- [Your instructions] Write out the data in full, exactly as shown.

- [Source material]
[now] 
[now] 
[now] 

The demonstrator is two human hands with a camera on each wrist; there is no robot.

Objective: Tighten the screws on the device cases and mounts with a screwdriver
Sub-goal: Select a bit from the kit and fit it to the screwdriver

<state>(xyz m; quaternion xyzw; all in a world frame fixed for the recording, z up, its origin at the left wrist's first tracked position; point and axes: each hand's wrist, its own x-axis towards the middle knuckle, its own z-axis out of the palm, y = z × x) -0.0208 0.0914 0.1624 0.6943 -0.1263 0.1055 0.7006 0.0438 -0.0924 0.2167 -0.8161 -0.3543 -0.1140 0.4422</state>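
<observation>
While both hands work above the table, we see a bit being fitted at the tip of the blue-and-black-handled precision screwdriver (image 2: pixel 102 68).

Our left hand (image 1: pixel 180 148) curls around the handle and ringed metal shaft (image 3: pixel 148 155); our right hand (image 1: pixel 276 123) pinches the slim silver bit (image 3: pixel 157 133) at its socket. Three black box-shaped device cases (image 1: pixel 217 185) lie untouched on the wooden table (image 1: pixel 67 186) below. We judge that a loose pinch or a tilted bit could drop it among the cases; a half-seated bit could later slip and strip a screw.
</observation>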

- [Exercise solution]
[now] 
[now] 
[now] 

The demonstrator is two human hands with a camera on each wrist; there is no robot.

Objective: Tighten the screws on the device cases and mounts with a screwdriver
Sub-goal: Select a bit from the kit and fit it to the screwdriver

<state>(xyz m; quaternion xyzw; all in a world frame fixed for the recording, z up, its origin at the left wrist's first tracked position; point and axes: each hand's wrist, its own x-axis towards the middle knuckle, its own z-axis out of the palm, y = z × x) -0.0208 0.0914 0.1624 0.6943 -0.1263 0.1055 0.7006 0.0438 -0.0924 0.2167 -0.8161 -0.3543 -0.1140 0.4422</state>
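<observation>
While both hands work above the table, we see a bit being fitted at the tip of the blue-and-black-handled precision screwdriver (image 2: pixel 102 68).

Our left hand (image 1: pixel 180 148) curls around the handle and ringed metal shaft (image 3: pixel 148 155); our right hand (image 1: pixel 276 123) pinches the slim silver bit (image 3: pixel 157 133) at its socket. Three black box-shaped device cases (image 1: pixel 217 185) lie untouched on the wooden table (image 1: pixel 67 186) below. We judge that a loose pinch or a tilted bit could drop it among the cases; a half-seated bit could later slip and strip a screw.
</observation>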

This concludes the output.